Becoming a caregiver is sometimes forced upon people because there are no other alternatives, but just as often — as in Glauser’s situation — it is an undertaking of love and a conscious choice to help maintain the health and dignity of a loved one.
No matter the circumstances, caregivers carry on the Church’s teaching about the sanctity and dignity of all life.
Kathy Schmugge, director of the Office of Family Life for the diocese, said caregiving is particularly important today because elderly, disabled or ill people are looked upon as a burden, all too often.

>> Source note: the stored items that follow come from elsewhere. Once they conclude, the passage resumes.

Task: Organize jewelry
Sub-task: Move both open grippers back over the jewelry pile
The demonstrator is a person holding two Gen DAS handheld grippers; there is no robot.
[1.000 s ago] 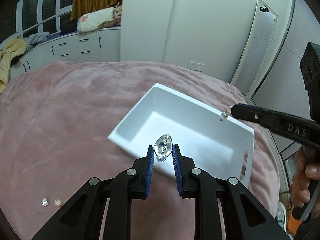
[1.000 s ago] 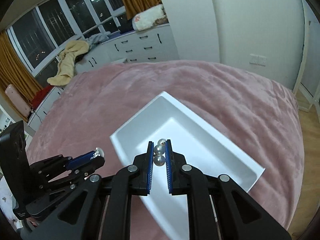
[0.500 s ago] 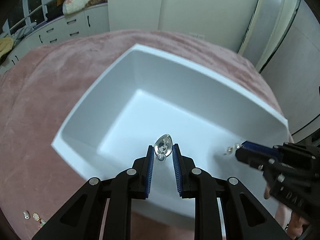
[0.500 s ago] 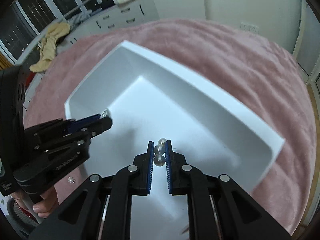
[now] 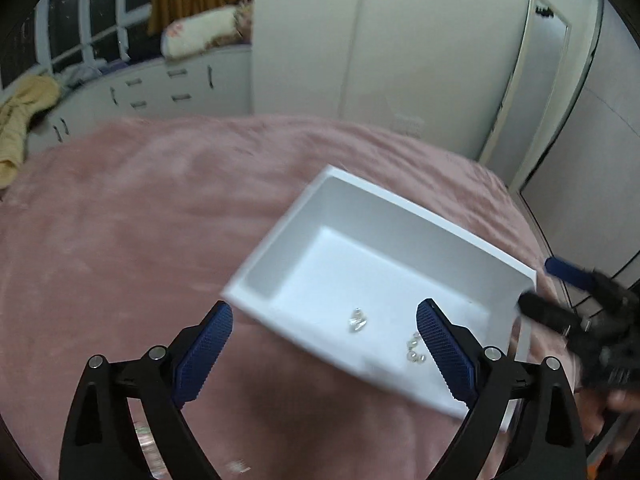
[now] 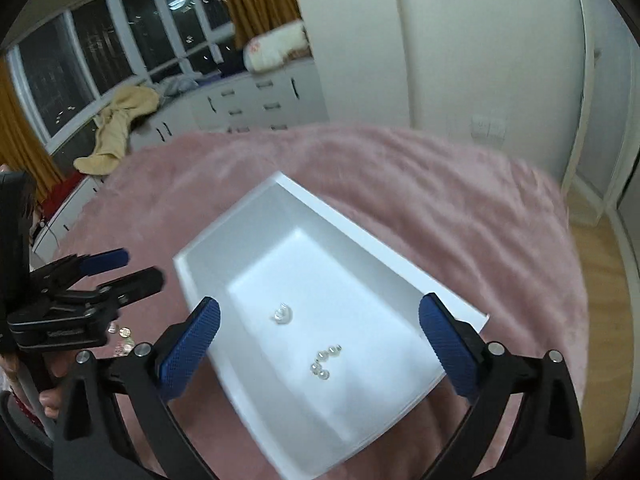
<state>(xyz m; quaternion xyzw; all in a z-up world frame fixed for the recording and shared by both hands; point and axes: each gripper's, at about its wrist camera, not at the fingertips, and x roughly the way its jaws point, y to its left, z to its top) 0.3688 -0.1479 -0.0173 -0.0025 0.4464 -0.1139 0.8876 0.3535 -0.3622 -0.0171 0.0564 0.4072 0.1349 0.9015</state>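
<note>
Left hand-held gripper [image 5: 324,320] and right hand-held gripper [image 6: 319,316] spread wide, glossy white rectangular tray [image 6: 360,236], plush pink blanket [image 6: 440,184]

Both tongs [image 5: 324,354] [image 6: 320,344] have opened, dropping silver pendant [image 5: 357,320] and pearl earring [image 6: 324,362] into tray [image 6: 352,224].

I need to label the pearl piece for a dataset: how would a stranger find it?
On the pink blanket lies a white tray. Two pieces rest on its floor; the pearl earring is the nearer, a curved row of small beads, unlike the single silver drop.
</note>
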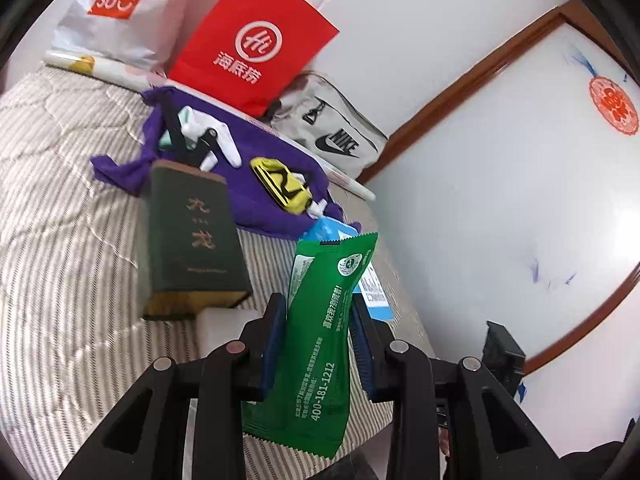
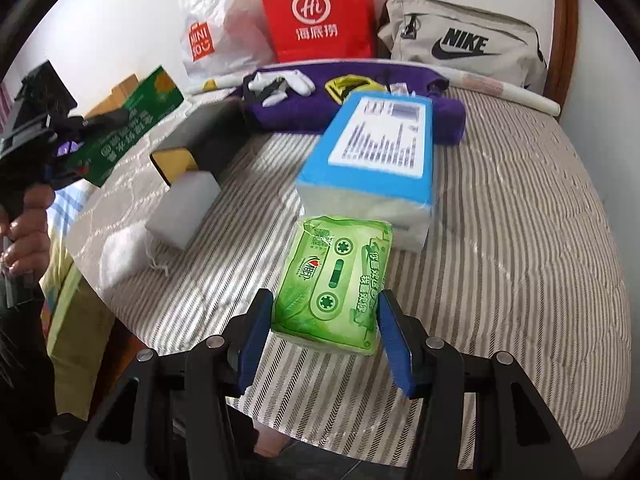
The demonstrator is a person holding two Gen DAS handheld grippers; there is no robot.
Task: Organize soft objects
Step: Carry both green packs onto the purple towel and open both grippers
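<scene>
left gripper (image 1: 316,340): black moulded frame, angular linkage arms with triangular cut-outs
left pads (image 1: 273,344): dark blue, ribbed
left pivots: round silver pins, four across the linkage
right gripper (image 2: 324,340): same black frame, same cut-outs
right pads (image 2: 394,344): blue, flat slabs
right pivots: four silver pins
hand (image 2: 26,220): bare, wrapped on a black handle; sleeve not discernible

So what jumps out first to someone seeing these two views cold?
Probably the dark green sachet pinched in the left gripper, held up above the striped bed cover. Next, the light green tissue pack between the right gripper's blue pads, in front of a blue tissue pack. Behind stands a red paper bag.
</scene>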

“There are seasons to life but they are not meant to be times to disconnect or not care,” Schmugge said. “The relationships change. Sometimes you are the one being assisted, as when your parents help you in childhood, and then you are called in turn to assist them or someone else when they are older. The key is to always remain connected, to remember the sanctity of life, and to learn to readjust and be a gift to others.”
She said the way to maintain a healthy and loving attitude in a caregiver situation is to remember that “situations can be burdensome, but people are never a burden.”
Glauser reflected that caregiving requires a person to structure their schedule around their loved one. She advises caregivers to look after themselves and realize they need to maintain personal interests and enjoyments when possible. Her one indulgence, she noted, is visiting a nail salon for manicures — the latest was a brilliant red with accents of glitter.
Friends can also be indispensable help. Glauser said parishioners at St. Gerard have become like family to her and provide needed support.
She encouraged people who know caregivers to pitch in with duties such as household chores or shop-ping. Glauser said it would be a huge help if more churches and organizations created respite care programs. Even an hour or two of relaxation and some time for themselves can help a person recharge.
Beverly Black Belser of Columbia knows firsthand the benefits of respite care programs because she frequently took her mother Lillian to one at St. Joseph Church.
Before her mother’s death at age 93, Belser lived with and cared for her for about eight years. She drove her to doctor’s appointments and helped with chores and other needs.
She found that caring for a loved one involves maintaining an attitude of consideration and patience.
“Don’t get upset if you have to do something over again or if you have to explain something to the person over and over again,” she said. “Try not to let yourself get impatient. I think of how my mom took care of me all those years I was a child, and I was lucky God chose for me to be in the position to care for her. We’re lucky if we get that chance.”
Belser also had advice for what to say on the rare occasions a caregiver leaves the house for a personal errand or appointment.
“Always say ‘I love you,’” she said, “I would always tell that to my mom before I went out. It’s so important to the elderly or the ill to hear that, because in all of this, love is the most important thing.”